12 S.W.2d 225 | Tex. Crim. App. | 1928
Offense, assault to murder; penalty, two years in the penitentiary.
The appellant with his two brothers attended a dance in Gillespie County and there became engaged in an altercation with a deputy sheriff arising out of the drunkenness of appellant's brother. During such altercation appellant was hit over the head with a pair of handcuffs by the deputy sheriff and according to appellant's testimony, corroborated by witnesses, he was thereby so dazed and stupefied as not to know what he was doing thereafter until he arrived home sometime after the difficulty ended. While the fight was in progress between the deputy sheriff and appellant and his two brothers, the deputy sheriff called for help and one Emil Schlaudt responded. The theory of the State, supported by testimony, is that while Schlaudt had appellant's brother bent over a wire fence, he was cut with a knife by appellant. For this act he was prosecuted and convicted. Evidence introduced by appellant tends to show that he did not have or use a knife on the occasion in question. His further defense appears to have been that he was in such a dazed and semiconscious condition that he did not know the nature and quality of his acts and that if he did cut witness Schlaudt with a knife, it was while he was in such condition and did not know it. The Court gave the customary charge on insanity, which is under attack on this appeal.
In the Court's charge submitting the issue occurs the following language:
". . . and to establish a defense on the ground of insanity, it must be proven by a preponderance of the evidence that at the time of committing the act the party accused was laboring under such defect of reason from a blow on the head or other adequate cause as not to know the nature or quality of the act he was doing."
The Court nowhere in his charge applied the law of reasonable doubt to this defense, but taken as a whole, it required proof of insanity to be by preponderance of the evidence. Under the particular *146
facts of this case the Court's charge was error. This identical question was before the Court in the case of Dent v. State,
"If deceased himself, by his aggression, and on account of his assault, dazed appellant, rendering him unconscious and incapable of understanding and knowing the right and wrong of his actions, this condition springs out of and inheres in the case; and appellant was entitled to a reasonable doubt on the subject. We are aware that the generally received doctrine is that, where defendant sets up an entirely independent defense, and attempts to prove extrinsic facts, not arising out of the res gestae, such as license to do an act, jeopardy, compulsion, negligence of attendants, and insanity, the burden rests upon the defendant to establish such defenses. In this State the rule with reference to the defense of insanity as a general proposition is, that the burden is on the defendant to show this by a preponderance of the evidence; but in all these cases the condition of the mind of the party charged with the offense did not arise during the struggle, but was an independent fact. See Webb v. State, 5 Texas Crim. App. 596; 9 Texas Crim. App. 490; Leach v. State, 22 Texas Crim. App. 279; Burt v. State,
If the defense of appellant could be called insanity, it was such as arose out of the immediate transaction for which he was prosecuted and was not an independent defense separate and distinct from the res gestae of the offense charged. The Dent case, supra, will indicate to the trial court the character of charge necessary under the facts of this case.

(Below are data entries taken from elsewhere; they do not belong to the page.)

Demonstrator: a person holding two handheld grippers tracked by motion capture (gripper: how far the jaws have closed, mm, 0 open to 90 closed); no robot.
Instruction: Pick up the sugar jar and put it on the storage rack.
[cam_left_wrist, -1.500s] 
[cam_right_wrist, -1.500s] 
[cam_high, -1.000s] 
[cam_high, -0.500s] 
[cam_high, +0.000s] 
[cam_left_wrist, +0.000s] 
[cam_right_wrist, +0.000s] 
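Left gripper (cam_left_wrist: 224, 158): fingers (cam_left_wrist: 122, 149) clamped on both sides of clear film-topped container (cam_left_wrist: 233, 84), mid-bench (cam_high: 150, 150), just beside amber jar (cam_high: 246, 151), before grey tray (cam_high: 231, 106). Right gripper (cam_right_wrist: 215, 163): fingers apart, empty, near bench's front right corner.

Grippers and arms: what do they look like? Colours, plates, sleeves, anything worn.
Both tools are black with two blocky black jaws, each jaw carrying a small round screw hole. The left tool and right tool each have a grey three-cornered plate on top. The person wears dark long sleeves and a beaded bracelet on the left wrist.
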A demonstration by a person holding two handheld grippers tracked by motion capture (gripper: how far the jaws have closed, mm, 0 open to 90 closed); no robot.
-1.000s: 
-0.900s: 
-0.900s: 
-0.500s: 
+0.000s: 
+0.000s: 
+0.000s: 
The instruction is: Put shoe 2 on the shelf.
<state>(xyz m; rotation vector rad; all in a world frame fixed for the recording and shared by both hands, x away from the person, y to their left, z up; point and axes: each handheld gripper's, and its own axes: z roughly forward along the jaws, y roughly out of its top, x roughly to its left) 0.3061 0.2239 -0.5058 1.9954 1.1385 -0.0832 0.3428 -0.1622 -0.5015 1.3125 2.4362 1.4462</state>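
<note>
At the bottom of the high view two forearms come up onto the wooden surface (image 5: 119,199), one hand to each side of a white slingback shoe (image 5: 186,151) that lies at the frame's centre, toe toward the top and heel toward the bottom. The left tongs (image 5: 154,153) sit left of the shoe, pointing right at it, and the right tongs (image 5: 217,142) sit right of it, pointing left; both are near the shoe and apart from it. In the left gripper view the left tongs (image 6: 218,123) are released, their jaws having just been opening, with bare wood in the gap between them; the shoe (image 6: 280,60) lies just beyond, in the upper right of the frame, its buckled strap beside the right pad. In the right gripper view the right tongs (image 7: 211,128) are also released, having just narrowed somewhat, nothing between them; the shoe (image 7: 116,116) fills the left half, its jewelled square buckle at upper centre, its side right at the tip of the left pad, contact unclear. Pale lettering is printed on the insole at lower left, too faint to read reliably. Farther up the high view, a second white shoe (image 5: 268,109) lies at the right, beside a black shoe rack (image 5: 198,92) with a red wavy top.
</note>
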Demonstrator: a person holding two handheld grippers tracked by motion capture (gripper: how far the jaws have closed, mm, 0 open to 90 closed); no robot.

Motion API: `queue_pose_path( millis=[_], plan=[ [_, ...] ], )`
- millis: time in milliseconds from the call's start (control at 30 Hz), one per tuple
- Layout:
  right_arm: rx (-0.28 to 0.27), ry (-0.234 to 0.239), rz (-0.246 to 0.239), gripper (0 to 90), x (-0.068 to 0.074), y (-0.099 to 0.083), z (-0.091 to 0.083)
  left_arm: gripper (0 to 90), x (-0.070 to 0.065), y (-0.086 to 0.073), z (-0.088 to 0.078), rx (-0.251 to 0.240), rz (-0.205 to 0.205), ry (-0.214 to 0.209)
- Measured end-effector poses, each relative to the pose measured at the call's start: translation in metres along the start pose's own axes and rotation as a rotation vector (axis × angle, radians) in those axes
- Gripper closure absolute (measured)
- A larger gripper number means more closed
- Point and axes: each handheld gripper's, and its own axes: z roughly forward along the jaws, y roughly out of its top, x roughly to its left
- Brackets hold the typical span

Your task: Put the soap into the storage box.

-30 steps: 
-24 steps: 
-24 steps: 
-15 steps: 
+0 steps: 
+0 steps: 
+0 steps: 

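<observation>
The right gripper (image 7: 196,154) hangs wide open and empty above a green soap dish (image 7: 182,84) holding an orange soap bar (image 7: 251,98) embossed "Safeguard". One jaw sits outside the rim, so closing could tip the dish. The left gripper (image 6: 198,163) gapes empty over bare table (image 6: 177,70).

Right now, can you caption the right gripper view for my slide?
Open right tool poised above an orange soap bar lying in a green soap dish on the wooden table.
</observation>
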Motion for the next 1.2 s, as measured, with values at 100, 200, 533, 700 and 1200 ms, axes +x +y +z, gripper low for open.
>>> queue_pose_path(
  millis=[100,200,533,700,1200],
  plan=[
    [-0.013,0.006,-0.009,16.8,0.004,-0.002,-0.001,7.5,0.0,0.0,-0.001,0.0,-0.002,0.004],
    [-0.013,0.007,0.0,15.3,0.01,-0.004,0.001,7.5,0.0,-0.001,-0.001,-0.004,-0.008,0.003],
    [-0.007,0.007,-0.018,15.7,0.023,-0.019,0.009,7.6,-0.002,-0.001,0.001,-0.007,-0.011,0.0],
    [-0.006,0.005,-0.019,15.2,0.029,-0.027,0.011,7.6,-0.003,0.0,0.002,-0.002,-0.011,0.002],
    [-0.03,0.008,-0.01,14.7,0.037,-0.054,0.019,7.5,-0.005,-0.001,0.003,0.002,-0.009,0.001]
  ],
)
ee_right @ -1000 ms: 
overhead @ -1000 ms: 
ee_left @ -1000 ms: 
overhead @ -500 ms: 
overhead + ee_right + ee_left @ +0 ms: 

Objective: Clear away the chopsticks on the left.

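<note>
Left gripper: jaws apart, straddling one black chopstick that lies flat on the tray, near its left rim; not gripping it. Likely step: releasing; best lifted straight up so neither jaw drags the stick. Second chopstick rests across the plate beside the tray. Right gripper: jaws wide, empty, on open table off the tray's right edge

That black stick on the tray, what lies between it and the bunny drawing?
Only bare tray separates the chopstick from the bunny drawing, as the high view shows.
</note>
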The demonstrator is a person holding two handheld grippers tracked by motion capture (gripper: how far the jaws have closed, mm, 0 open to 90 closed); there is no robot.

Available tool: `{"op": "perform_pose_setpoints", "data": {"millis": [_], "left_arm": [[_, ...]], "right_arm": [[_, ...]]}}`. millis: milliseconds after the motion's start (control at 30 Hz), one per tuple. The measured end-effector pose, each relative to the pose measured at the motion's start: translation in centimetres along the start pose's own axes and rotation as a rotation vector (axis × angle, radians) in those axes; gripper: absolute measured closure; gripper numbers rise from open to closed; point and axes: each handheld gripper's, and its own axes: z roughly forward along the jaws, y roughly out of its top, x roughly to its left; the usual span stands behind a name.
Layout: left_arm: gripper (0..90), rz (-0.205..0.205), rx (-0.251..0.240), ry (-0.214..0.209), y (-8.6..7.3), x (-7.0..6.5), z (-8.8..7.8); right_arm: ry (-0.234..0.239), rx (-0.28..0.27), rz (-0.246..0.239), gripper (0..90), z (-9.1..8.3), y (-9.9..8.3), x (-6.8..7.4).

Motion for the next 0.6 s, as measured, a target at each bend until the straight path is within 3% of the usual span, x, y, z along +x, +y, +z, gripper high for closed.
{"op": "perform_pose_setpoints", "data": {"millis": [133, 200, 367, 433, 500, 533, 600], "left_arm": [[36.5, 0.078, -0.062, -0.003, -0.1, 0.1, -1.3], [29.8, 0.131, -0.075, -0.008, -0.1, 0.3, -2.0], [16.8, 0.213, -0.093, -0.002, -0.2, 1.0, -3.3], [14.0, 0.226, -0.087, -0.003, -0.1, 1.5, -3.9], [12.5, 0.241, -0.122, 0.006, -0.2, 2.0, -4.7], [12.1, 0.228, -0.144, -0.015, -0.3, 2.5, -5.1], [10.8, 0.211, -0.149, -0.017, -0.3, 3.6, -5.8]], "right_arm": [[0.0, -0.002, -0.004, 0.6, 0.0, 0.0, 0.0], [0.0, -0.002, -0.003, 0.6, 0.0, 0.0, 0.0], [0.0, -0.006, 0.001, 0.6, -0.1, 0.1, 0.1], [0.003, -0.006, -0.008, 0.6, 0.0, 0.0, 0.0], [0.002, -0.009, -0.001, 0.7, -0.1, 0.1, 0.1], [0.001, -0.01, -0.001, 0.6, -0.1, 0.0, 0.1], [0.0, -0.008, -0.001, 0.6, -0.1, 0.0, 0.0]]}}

It is claimed that the following language of the Court's charge is on the weight of the evidence:
"If the instrument used by the defendant, in the manner inwhich it was used, was not reasonably calculated to produce death, or serious bodily injury . . . then you will acquit him of that offense (assault to murder), and next consider whether he is guilty of an *147 aggravated assault, or whether he was excusable on account of his mental condition."
As already indicated, there was an issue made as to whether or not appellant had or used a knife and the Court's language amounted in effect to a statement that the State's evidence upon this disputed issue was true. This was clearly on the weight of the evidence and erroneous. Minor v. State,
Bill of Exception No. 6 shows that the Court upon objections from the District Attorney that same was irrelevant and immaterial excluded the offered testimony of the witness Ed Carver to the effect that immediately after the alleged cutting he observed the appellant in a dazed condition with his face covered with blood coming from the blow on his head and that he was talking in an incoherent manner. This testimony tended to prove the very defensive issue submitted by the Court in his charge. We are unable to understand this bill of exception. Either the bill must have been inadvertently signed or the ruling inadvertently made, as the statement of facts shows that this witness and others testified to substantially the same facts. In view of this no error is presented, and we mention it only in passing.
This disposes of all the points briefed by appellant except that of the Court's action in refusing to grant a motion for continuance, which, owing to the disposition we make of the case, we deem unnecessary to discuss.
For the errors indicated, the judgment is reversed and cause remanded.
Reversed and remanded.
The foregoing opinion of the Commission of Appeals has been examined by the Judges of the Court of Criminal Appeals and approved by the Court.